Im Gespräch mit dem „Deutschlandfunk“ erklärte FDP-Generalsekretär Bijan Djir-Sarai, dass er die Einschätzung, dass die russischen Streitkräfte am Ende seien, nicht teile. Russland habe noch viele Ressourcen und der neuerliche Fokus Moskaus auf eine Entmachtung der ukrainischen Regierung erfordere, dass die Unterstützung des Westens „nicht nur mit Worten erfolgt, sondern auch sehr konkret mit Taten und Handlungen“. Im Interview mit dem „BR“ sagte er, dass man dann über andere Wege nachdenken müsse. „Aber dann muss man schon Klartext reden.“
Ringtausch war eine gute Idee
Der geplante Ringtausch, bei dem die Ukraine indirekt mit Waffen aus Deutschland unterstützt werden sollte, hat bislang keinen Erfolg bei der schnellen Lieferung von Waffen gezeigt. Ziel war, dass die ukrainischen Streitkräfte schnell mit schweren Waffen sowjetischer Bauart ausgerüstet werden, die direkt eingesetzt werden können, dafür sollte die Partnerstaaten aus Deutschland moderne Systeme erhalten. Dies ist bislang nicht gelungen. Djir-Sarai betonte, dass der Ringtausch „in der Theorie aus meiner Sicht eine sehr gute Idee“ gewesen sei. Allerdings habe der Prozess mit den Partnerländern zahlreiche Diskussionen ausgelöst und den Prozess sehr langwierig werden lassen.
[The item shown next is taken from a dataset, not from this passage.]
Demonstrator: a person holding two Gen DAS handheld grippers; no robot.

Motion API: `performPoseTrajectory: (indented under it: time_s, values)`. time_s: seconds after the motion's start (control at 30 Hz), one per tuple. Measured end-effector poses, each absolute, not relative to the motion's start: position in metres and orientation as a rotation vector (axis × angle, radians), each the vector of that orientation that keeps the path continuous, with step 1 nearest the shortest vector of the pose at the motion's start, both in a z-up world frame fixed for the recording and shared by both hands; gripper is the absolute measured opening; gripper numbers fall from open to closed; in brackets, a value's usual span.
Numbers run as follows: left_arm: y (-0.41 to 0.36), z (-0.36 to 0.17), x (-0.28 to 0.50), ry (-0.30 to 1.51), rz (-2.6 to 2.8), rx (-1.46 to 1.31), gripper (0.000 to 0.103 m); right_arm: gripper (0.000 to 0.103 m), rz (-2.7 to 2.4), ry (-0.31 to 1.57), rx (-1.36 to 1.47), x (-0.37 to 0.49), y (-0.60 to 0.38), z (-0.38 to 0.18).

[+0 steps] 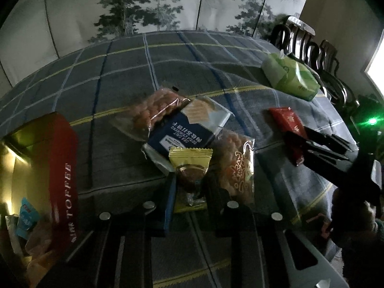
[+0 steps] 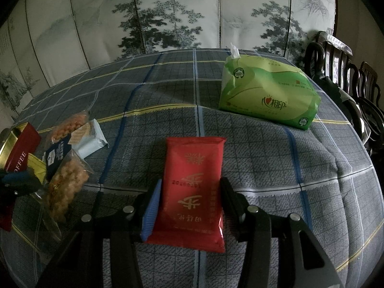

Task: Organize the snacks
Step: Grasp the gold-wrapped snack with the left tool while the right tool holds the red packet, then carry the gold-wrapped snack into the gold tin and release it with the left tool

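Observation:
In the left wrist view my left gripper [image 1: 189,187] has its fingers on both sides of a small yellow snack packet [image 1: 190,165] and looks shut on it. Behind it lie a navy soda-cracker pack [image 1: 184,129] and two clear bags of orange puffs [image 1: 156,110] [image 1: 236,165]. A red toffee tin [image 1: 48,180] stands open at the left with snacks inside. In the right wrist view my right gripper [image 2: 190,192] straddles a red snack packet [image 2: 194,187] lying on the cloth, jaws touching its two sides. It also shows in the left wrist view [image 1: 288,124].
A green tissue pack [image 2: 268,96] lies at the far right of the checked tablecloth [image 2: 168,91]. Dark wooden chairs [image 2: 348,76] stand past the right table edge. A painted folding screen [image 2: 168,16] stands behind the table.

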State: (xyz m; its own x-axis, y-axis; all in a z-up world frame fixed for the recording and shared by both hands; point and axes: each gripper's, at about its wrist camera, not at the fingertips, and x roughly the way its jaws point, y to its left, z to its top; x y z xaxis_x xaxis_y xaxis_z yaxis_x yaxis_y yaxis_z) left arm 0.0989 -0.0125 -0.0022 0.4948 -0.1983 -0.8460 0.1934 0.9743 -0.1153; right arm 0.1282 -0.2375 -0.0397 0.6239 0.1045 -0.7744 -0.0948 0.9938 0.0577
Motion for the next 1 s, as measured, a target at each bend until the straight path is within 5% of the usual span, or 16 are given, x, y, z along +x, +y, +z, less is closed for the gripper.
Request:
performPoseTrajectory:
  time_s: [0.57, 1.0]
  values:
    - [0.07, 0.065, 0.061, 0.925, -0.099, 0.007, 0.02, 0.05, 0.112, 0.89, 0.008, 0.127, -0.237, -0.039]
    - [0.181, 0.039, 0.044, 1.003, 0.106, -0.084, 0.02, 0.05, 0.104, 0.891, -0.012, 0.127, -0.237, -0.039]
Der FDP-Generalsekretär machte klar, dass er den Vorschlag aus der Koalition, direkt Panzer an die Ukraine zu liefern, für geeignet halte. Der Krieg sei in einer entscheidenden Phase und, sollte der Ringtausch nicht realisierbar sein, „dann wird direkt geliefert“. Es sei allerdings am Verteidigungsministerium, die aktuelle Situation zu evaluieren und entsprechende Konsequenzen zu ziehen.
„Es geht hier um konkrete Unterstützung der Ukraine in einer entscheidenden Phase des Krieges, und es geht auch um das Ansehen Deutschlands als Nato-Partner“, sagte Djir-Sarai. Es solle sehr rasch untersucht werden, „warum das Ganze nicht klappt“ und wie man dies optimieren könne. Gegebenenfalls solle auch gesagt werden, „diese Konzeption des Ringtausches war in der Theorie richtig, aber leider in der Praxis nicht umsetzbar“.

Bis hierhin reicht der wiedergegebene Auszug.